OXCART Down! - Searching for the remains of a secret spy plane
By Peter W. Merlin, October 2003

Inverted Bailout


Ken Collins poses with a Lockheed A-12 at Area 51 in the late 1960s. Collins was not wearing a full pressure suit like this when he ejected from his airplane on 24 May 1963 because he was making a low-altitude test flight.
As Collins continued to struggle, he informed Weeks he was having difficulties. Soon the A-12 began to shudder and stall. Collins attempted to lower the nose with reference to the flight instruments, but the A-12 suddenly pitched up, rolled to the right and entered an inverted flat spin at 30,000 feet. Weeks heard a garbled radio transmission: "I think I'm in trouble. I'm in a spin." After making several attempts to right the aircraft, Collins realized it was unrecoverable. Passing through 25,000 feet, he quickly closed his helmet visor, pushed his head firmly against the ejection seat headrest and pulled the D-ring ejection handle.

Instantly, the 400-pound canopy blew off. Foot retractors yanked the pilot's boots back against the seat, and a rocket propelled the seat out of the cockpit. Collins felt himself pushed away from the seat and then felt a tug as his drogue chute opened. He took a moment to look at his watch, which read 12:05. At about 15,000 feet, the drogue separated and the main parachute opened, slowing his descent. A few minutes later, Collins released his survival kit to swing freely from its lanyard. Collins' helmet visor fogged up, so he raised it. He saw his tumbling ejection seat and the A-12 still spinning, inverted, toward the desert below. Collins oscillated beneath the chute. When next he saw the airplane it was shattered on the desert floor beneath a column of flame and black smoke a few miles away. Collins prepared himself for touchdown.
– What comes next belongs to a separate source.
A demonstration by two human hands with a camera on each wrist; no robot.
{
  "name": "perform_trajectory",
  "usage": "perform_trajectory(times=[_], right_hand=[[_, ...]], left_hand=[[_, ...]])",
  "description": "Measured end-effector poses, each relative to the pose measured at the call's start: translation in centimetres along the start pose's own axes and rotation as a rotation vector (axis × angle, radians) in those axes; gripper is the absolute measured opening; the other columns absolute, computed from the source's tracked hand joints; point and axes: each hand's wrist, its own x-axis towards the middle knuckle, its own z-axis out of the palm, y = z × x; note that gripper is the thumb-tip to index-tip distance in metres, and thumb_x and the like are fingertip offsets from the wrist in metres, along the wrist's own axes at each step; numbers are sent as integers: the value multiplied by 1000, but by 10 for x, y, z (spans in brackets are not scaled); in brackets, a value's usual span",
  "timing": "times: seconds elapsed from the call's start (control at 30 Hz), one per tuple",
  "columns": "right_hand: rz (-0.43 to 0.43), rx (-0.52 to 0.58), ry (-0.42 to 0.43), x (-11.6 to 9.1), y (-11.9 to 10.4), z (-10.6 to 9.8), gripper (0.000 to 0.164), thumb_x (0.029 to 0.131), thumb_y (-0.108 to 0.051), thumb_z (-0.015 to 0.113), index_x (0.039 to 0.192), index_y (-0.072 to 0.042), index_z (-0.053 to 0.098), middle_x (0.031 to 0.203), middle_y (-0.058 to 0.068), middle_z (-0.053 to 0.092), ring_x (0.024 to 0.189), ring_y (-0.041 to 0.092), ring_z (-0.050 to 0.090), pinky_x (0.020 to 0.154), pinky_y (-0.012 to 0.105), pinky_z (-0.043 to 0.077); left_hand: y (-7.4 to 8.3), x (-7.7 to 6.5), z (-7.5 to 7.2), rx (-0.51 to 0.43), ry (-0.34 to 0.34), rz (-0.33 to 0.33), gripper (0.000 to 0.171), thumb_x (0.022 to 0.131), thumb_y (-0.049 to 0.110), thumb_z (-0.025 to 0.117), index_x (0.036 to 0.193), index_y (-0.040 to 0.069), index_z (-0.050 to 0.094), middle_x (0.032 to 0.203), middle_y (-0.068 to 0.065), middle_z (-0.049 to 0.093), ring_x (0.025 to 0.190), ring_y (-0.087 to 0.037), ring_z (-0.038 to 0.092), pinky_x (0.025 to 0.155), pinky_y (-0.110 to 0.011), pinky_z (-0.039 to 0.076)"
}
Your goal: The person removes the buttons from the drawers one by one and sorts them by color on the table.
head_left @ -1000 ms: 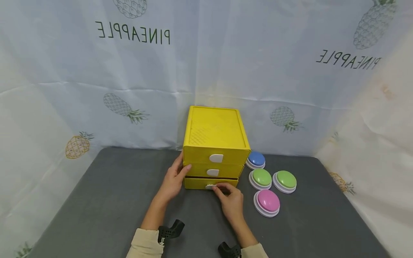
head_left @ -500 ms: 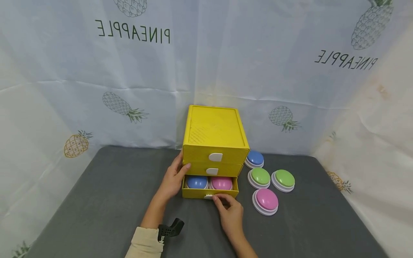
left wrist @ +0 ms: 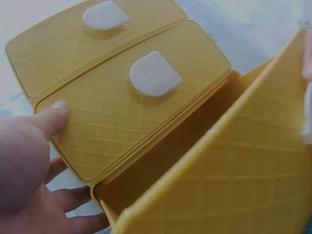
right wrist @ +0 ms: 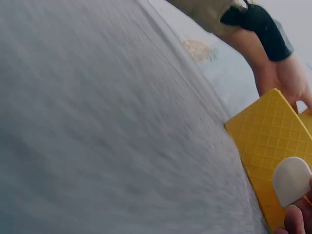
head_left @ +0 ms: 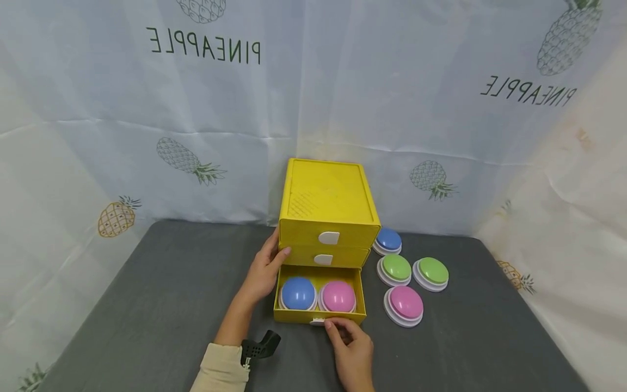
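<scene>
A yellow cabinet (head_left: 328, 190) with three stacked drawers stands in the middle of the table. My left hand (head_left: 259, 277) rests on its left side, the thumb on the middle drawer's front and the fingers along the side wall. My right hand (head_left: 354, 354) pinches the white pull tab (right wrist: 291, 180) of the bottom drawer (head_left: 289, 317), which is pulled out. Inside that drawer, a blue dome button (head_left: 298, 293) and a pink dome button (head_left: 338, 296) sit side by side on white bases. The top and middle drawers are closed.
Right of the cabinet lie a blue button (head_left: 389, 239), two green buttons (head_left: 396, 267) and a pink button (head_left: 406, 302). The grey table (head_left: 147, 305) meets a pineapple-print cloth (head_left: 235, 174) behind and at the sides.
The bottom drawer has slid out toward me with my right hand on its tab, exposing the blue and pink buttons inside. My left hand has stayed at the cabinet's side.
</scene>
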Motion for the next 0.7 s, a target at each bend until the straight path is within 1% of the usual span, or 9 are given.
perform_trajectory(times=[0.1, 0.23, 0.3, 0.37, 0.43, 0.5, 0.57, 0.63, 0.7], right_hand=[[44, -27, 5, -10, -2, -3, 6, 85, -18, 82, 84, -13, 78, 71, -2, 71, 58, -3, 54, 55, 19, 48], [97, -58, 12, -23, -7, -7, 6, 84, -17, 83, 82, -13, 78, 70, -3, 72, 56, -2, 55, 55, 20, 49], [114, -60, 5, -27, -9, -10, 6, 84, -16, 83, 82, -13, 78, 71, -3, 72, 56, -1, 56, 55, 21, 51], [138, -44, -27, -29, -10, -13, 6, 84, -17, 82, 83, -13, 79, 75, -1, 74, 58, 0, 59, 57, 21, 53], [180, 0, -98, -27, -12, -19, 10, 84, -18, 83, 88, -9, 80, 80, 4, 76, 62, 1, 64, 59, 21, 55], [228, 38, -190, -23, -15, -27, 20, 83, -21, 84, 94, -5, 80, 87, 7, 78, 67, 3, 67, 63, 20, 57], [256, 60, -272, -17, -21, -36, 27, 82, -22, 85, 99, -2, 79, 93, 10, 79, 71, 5, 70, 67, 20, 58], [243, 55, -332, -10, -29, -45, 32, 81, -23, 86, 104, -2, 78, 95, 11, 78, 74, 6, 72, 70, 20, 59], [199, 45, -355, -1, -40, -52, 32, 81, -22, 86, 106, -4, 77, 95, 9, 78, 76, 5, 72, 72, 20, 59]], left_hand=[[0, 0, 0, -3, -1, -10, 66, 107, 23, 52, 164, 20, 19, 168, -12, 25, 150, -35, 36, 120, -53, 31], [1, 0, 0, -14, -6, 2, 66, 107, 23, 52, 164, 20, 18, 168, -12, 24, 151, -35, 34, 120, -54, 31], [1, 0, 0, -20, -7, 13, 66, 107, 23, 52, 164, 19, 18, 168, -13, 24, 151, -36, 34, 120, -54, 31], [1, 0, 0, -18, -8, 15, 67, 107, 24, 52, 164, 18, 18, 168, -14, 24, 151, -38, 34, 120, -55, 31], [0, 0, 0, -13, -7, 7, 67, 107, 24, 52, 164, 18, 18, 168, -15, 24, 150, -39, 34, 120, -56, 31], [-1, -1, 0, -6, -7, -9, 67, 107, 25, 52, 164, 18, 17, 168, -14, 24, 150, -39, 34, 120, -55, 31], [-1, -1, 0, -6, -8, -18, 67, 107, 24, 52, 164, 18, 17, 168, -14, 24, 151, -38, 34, 120, -55, 31], [-1, -1, -1, -14, -10, -20, 68, 107, 24, 53, 164, 19, 17, 168, -12, 24, 152, -36, 33, 121, -53, 30], [0, -1, -1, -21, -14, -9, 68, 107, 24, 53, 164, 18, 17, 168, -12, 23, 152, -36, 33, 121, -54, 30]])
He landed on his feet and fell to the left, rolling on his back and shoulder. The wind was blowing, threatening to drag Collins through the scrub. He tried to unlatch the right riser release to collapse the chute, but it wouldn't open. He finally unlatched the left riser, removed his harness, and gathered up the parachute. He also collected checklist pages that had broken loose and various other aircraft items that were lying in the immediate vicinity. Making two trips, Collins moved his gear to another hill in an attempt to get closer to the remains of his airplane. As he started to retrieve the drogue chute, which lay on the ground about 2,000 feet away, he spotted a red pickup truck bouncing across the rugged terrain with its headlights on. The four men in the truck had seen him descending in his parachute and thought he might need help. On the way, they had stopped just long enough to pick up his ejection seat and throw it in the back of the truck.

The four men jumped out of the pickup and, on seeing that Collins was unhurt, put the pilot and his flight gear and drogue chute into the truck. Collins asked the driver, L. A. Hewitt of Salt Lake City, to take him to the nearest Highway Patrol station. Once on the highway, they met Wendover Deputy Sheriff Ed Boyce and transferred all the gear -except the ejection seat - to the officer's station wagon. Collins used Boyce's radio to contact the Highway Patrol and gave them a phone number to call to alert the proper authorities regarding Collins' status. The two vehicles then drove to Weigh Station Number 8 in Wendover where patrolman Roger Skougard coordinated efforts to assist Collins and set up security for the crash site. Two other patrolmen and SSgt. Lloyd D. Gregory, an Air Policeman dispatched from Hill Air Force Base, secured the accident scene.